# Problem to work on
Go through the data below line by line and report how many lines contain "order", giving only that figure.
▶
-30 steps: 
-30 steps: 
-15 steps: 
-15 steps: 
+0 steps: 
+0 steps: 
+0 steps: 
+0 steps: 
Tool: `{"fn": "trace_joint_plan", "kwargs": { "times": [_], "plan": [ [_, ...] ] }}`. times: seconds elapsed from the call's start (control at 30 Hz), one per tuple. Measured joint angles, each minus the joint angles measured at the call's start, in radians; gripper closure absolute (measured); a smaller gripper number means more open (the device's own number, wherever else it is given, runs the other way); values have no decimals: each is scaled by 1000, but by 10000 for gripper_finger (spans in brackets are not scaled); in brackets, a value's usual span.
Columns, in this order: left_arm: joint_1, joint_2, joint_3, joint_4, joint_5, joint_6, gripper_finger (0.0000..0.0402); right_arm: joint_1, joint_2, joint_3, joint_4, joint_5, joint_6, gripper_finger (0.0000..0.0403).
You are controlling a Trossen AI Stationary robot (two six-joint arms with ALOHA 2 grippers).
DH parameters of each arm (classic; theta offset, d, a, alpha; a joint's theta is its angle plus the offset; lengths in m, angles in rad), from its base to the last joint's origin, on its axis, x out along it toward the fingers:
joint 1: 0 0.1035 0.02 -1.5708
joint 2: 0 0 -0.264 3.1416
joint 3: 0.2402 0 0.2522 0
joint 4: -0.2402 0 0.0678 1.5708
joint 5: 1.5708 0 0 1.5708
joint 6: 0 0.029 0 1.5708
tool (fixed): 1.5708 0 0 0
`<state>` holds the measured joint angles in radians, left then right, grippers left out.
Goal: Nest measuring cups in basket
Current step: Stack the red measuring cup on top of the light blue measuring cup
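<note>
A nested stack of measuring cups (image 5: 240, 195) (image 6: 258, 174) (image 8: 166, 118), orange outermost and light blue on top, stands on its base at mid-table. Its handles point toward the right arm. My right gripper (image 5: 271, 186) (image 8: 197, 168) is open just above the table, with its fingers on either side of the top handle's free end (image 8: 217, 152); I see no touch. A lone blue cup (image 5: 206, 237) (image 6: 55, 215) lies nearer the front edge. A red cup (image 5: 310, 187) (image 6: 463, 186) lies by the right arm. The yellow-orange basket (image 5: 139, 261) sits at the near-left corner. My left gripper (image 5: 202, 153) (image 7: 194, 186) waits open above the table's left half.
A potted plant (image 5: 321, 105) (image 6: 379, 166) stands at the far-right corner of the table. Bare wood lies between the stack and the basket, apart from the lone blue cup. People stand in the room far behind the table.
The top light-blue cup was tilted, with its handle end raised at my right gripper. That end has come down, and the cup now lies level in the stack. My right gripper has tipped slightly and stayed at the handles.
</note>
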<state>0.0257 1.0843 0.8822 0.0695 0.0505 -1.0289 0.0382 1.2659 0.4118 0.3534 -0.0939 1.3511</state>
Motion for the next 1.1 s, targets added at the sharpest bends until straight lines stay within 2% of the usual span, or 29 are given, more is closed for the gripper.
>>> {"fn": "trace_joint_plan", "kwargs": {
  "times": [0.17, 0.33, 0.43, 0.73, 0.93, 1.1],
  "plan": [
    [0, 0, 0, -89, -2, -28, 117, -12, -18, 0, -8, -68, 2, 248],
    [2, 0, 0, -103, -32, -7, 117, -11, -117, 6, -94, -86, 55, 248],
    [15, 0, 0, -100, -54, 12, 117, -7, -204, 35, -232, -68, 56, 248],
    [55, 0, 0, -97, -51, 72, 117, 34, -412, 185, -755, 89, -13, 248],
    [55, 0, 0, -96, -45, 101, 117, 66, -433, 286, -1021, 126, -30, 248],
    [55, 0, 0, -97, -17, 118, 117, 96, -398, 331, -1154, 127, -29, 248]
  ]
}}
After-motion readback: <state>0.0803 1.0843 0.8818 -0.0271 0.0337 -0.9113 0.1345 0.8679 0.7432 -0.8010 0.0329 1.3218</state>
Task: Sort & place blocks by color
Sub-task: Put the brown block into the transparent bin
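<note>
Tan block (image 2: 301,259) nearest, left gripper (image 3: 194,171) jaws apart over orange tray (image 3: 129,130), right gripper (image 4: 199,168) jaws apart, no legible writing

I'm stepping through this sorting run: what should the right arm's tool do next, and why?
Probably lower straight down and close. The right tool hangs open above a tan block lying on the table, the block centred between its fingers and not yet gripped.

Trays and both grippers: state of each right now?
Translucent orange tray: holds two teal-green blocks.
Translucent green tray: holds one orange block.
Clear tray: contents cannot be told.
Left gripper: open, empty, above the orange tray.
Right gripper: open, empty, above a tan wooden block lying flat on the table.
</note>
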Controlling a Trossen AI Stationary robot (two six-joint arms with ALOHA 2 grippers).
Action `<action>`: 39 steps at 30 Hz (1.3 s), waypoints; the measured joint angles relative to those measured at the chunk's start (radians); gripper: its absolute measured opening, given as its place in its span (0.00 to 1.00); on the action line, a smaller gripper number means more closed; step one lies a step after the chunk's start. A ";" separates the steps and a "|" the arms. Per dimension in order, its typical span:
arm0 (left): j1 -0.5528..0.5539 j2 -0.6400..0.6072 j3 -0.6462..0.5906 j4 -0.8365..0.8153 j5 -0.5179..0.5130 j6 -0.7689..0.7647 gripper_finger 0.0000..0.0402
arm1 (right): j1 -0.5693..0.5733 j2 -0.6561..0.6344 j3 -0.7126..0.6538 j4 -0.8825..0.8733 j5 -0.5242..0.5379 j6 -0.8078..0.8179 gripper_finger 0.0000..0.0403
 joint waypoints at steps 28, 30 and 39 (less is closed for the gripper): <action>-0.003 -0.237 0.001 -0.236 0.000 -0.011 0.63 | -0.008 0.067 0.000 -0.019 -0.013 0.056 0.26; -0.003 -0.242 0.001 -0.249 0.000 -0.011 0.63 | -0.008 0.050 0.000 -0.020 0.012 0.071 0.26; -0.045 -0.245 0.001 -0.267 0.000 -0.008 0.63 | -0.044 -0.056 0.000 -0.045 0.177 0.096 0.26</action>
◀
# Task result
2